ASSIGNED TASK — Would you output the listing exactly, with every image omitted?

THE DATA —
[Start of Attachment]

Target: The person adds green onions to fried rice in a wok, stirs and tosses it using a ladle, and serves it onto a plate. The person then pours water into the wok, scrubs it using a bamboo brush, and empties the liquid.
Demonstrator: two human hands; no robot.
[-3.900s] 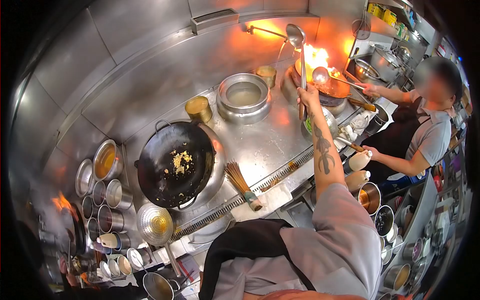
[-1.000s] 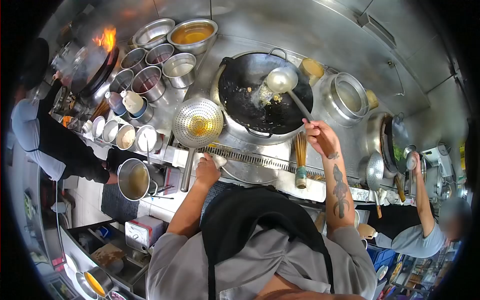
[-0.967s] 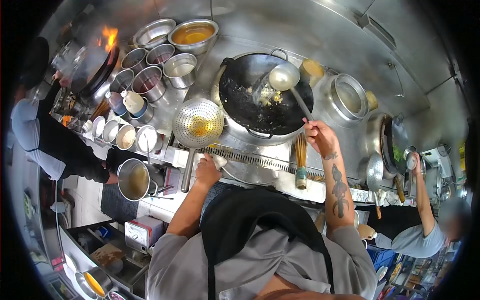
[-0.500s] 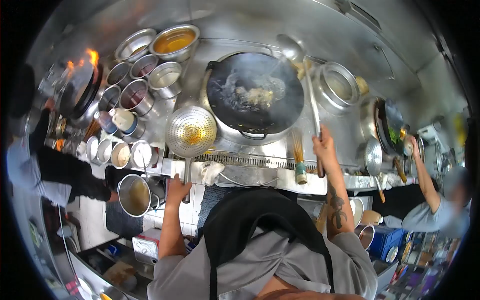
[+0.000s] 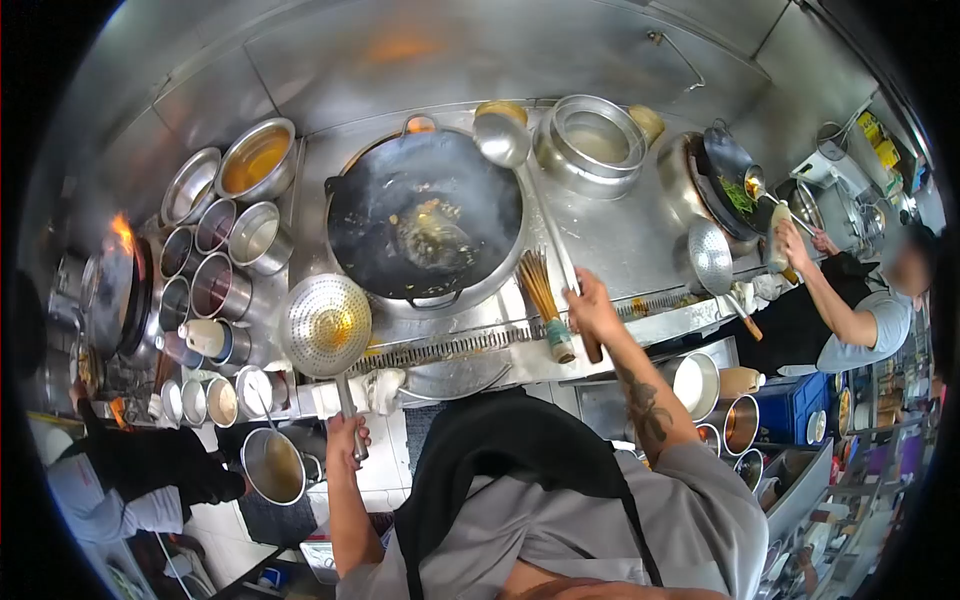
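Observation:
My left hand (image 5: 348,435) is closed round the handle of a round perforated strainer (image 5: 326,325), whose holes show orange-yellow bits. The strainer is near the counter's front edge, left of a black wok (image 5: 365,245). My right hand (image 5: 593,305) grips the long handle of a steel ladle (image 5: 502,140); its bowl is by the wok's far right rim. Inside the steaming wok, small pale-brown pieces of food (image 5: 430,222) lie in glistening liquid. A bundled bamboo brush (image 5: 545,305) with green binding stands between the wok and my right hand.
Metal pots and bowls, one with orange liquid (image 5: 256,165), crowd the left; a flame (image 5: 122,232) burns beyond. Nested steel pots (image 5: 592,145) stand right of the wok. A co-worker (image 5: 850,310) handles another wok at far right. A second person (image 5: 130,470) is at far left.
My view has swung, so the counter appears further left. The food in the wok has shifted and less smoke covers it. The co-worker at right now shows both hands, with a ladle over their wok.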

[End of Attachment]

TASK RESPONSE —
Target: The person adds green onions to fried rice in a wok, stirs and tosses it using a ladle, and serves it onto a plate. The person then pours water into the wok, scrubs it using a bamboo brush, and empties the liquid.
Demonstrator: two human hands; no robot.
[-3.900s] 
[-1.000s] 
[-0.967s] 
[-0.500s] 
[+0.000s] 
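Observation:
My left hand (image 5: 348,435) is closed round the handle of a round perforated strainer (image 5: 326,325), whose holes show orange-yellow bits. The strainer is near the counter's front edge, left of a black wok (image 5: 365,245). My right hand (image 5: 593,305) grips the long handle of a steel ladle (image 5: 502,140); its bowl is by the wok's far right rim. Inside the steaming wok, small pale-brown pieces of food (image 5: 430,222) lie in glistening liquid. A bundled bamboo brush (image 5: 545,305) with green binding stands between the wok and my right hand.
Metal pots and bowls, one with orange liquid (image 5: 256,165), crowd the left; a flame (image 5: 122,232) burns beyond. Nested steel pots (image 5: 592,145) stand right of the wok. A co-worker (image 5: 850,310) handles another wok at far right. A second person (image 5: 130,470) is at far left.
My view has swung, so the counter appears further left. The food in the wok has shifted and less smoke covers it. The co-worker at right now shows both hands, with a ladle over their wok.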

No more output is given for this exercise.